▶ Directions:
Beginning at the line containing "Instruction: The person", give again every line through the end of the data, unchanged and with both ends included. Drop any pictures.

Start of Input data

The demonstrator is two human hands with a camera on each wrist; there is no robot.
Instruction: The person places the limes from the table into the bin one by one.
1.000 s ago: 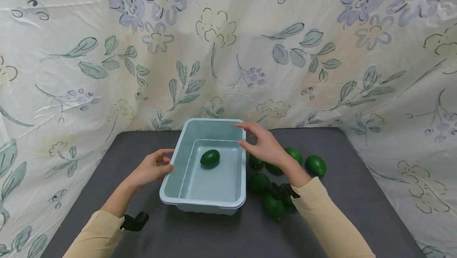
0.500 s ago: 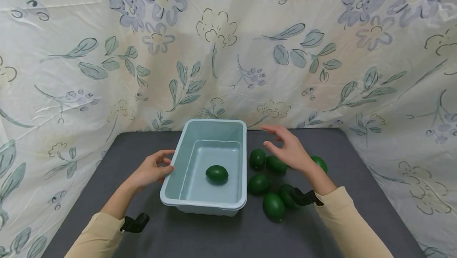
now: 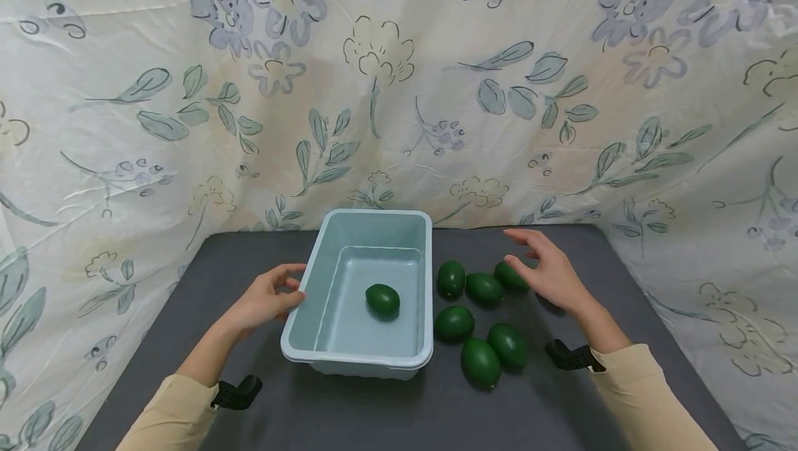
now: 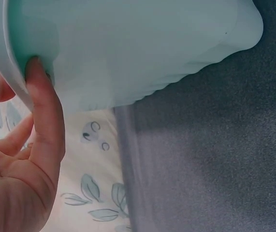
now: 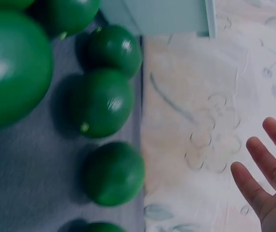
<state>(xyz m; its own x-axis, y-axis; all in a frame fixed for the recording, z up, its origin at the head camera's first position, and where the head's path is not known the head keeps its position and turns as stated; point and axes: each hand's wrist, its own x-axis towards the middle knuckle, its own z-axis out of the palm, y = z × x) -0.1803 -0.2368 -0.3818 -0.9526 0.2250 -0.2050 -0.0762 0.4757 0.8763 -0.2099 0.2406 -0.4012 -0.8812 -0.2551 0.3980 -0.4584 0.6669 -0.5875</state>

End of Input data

▶ Written solution:
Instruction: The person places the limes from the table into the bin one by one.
1.000 s ago: 
0.500 s ago: 
now: 
now: 
now: 
<state>(xyz m; its own x-axis, y-axis; all in a frame fixed for the recording, z up, its origin at the head camera's first position, and where the head's path is not known the head keeps its position and turns as stated; point and axes: each hand's wrist, its own x-axis towards the middle knuckle, its own z-axis out of the palm, y = z × x) -0.1803 -0.2368 -0.3818 -0.9526 0.2250 -0.2050 -0.0762 0.4757 0.8763 -0.2099 0.2406 -0.4012 -0.8812 -0.2551 0.3980 -0.4584 0.6669 -0.5875</state>

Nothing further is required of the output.